The Russian currency was also 3.5 per cent weaker at 60.09 against the euro. Currency dealers said the rouble was already valued at around 60 versus the euro and at 48.5 versus the dollar in pre-exchange trading.

"This is full-blown panic, with signs of a self-fulfilling currency crisis," Dmitry Polevoy, chief Russia economist at ING Bank in Moscow, said in a note. "At such times, the central bank should intervene, after all if this isn't a risk to financial stability, then what is?"


On Wednesday, the central bank altered its interventions policy to limit its support for the Russian currency by cutting the size of its interventions to $350 million a day, barring threats to financial stability.
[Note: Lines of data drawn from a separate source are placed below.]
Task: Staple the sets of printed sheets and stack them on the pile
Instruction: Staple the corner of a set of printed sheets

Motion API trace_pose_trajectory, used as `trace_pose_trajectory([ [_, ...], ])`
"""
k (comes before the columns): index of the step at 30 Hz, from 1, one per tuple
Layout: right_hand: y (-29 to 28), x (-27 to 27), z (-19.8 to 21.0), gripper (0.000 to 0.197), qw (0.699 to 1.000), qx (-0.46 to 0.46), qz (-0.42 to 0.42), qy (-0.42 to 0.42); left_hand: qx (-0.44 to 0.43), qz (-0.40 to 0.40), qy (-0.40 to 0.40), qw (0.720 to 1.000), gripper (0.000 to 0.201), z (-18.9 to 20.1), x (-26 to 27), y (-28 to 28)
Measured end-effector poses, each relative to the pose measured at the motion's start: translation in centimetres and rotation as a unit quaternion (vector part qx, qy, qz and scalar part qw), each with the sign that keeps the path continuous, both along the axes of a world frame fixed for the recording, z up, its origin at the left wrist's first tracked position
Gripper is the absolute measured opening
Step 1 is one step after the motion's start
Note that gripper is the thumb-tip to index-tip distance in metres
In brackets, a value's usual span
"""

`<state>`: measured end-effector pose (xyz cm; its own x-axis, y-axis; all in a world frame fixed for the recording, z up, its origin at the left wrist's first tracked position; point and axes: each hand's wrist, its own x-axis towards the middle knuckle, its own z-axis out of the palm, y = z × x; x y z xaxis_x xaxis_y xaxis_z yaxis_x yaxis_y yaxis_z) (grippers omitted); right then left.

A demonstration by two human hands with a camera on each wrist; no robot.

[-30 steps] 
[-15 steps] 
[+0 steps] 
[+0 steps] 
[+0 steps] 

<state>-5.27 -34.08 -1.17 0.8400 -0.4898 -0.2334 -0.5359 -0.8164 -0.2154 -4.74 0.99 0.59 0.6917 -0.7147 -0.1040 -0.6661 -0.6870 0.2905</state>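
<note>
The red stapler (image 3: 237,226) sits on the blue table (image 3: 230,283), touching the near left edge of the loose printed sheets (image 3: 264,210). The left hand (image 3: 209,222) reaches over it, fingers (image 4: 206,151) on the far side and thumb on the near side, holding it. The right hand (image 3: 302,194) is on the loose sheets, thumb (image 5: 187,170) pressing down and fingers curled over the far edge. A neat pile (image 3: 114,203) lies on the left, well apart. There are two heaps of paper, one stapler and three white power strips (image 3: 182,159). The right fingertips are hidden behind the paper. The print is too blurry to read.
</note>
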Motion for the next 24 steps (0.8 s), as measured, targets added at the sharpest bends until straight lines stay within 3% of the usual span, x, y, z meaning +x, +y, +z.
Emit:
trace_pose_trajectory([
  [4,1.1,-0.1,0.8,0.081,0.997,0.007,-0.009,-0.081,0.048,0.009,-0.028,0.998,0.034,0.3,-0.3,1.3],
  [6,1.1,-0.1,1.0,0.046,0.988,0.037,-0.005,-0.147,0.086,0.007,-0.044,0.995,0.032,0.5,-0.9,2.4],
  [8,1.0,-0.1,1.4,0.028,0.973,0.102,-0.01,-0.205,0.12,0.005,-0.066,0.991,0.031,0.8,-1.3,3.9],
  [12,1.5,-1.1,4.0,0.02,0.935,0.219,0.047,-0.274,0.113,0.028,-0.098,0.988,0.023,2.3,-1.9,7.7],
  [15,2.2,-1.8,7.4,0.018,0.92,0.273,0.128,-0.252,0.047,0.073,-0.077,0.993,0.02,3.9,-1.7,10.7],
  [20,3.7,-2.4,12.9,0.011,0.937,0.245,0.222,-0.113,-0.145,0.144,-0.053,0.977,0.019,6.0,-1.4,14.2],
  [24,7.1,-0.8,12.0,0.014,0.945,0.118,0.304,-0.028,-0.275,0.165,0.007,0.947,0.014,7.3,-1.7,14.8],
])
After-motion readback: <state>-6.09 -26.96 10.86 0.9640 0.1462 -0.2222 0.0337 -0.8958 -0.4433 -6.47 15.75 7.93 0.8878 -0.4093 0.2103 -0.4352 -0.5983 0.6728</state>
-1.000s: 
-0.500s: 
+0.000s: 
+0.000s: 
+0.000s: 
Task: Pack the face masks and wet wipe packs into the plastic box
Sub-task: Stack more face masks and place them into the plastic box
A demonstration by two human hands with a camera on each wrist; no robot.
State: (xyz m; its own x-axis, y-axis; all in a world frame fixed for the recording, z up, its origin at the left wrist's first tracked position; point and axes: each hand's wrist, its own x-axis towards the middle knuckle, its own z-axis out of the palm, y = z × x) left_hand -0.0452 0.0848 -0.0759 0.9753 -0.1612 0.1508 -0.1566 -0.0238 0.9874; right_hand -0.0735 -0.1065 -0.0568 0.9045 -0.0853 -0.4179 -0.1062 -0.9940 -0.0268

The bank’s ultimate objective is to float the rouble and shift to an inflation-targeting regime.

Plunging oil prices and Western sanctions over the Ukraine crisis have shrivelled Russia's exports and investment inflows, driving the rouble lower over several months.

But the rouble has taken a particularly heavy hit since the beginning of October, with the central bank spending around $30 billion to prop up the ailing currency, its largest monthly interventions in over five years.

On Friday, talk of renewed fighting in eastern Ukraine, where both sides have accused each other of violating a fragile ceasefire, added further pressure to Russian assets.

So too did weaker prices for oil, one of Russia’s key exports, as Brent crude futures dropped below $83, near a four-year low. Major price falls are capable of blowing a huge hole in the country’s balance of payments.

"We think the rouble's 30 per cent depreciation year-to-date clearly poses certain risks for financial stability, as not many will have assumed such a dramatic price action when doing their business planning," said Maxim Korovin, a forex analyst at VTB Capital in Moscow.

“Although some increase in geopolitical risks yesterday added to FX volatility, the key pressure on the rouble is most likely now primarily from households, which is a self-fulfilling process,” he said.

Russian shares were also sharply lower on Friday, with the dollar-denominated RTS index reaching a five-year low below 1,000 points, weighed down by the weaker rouble.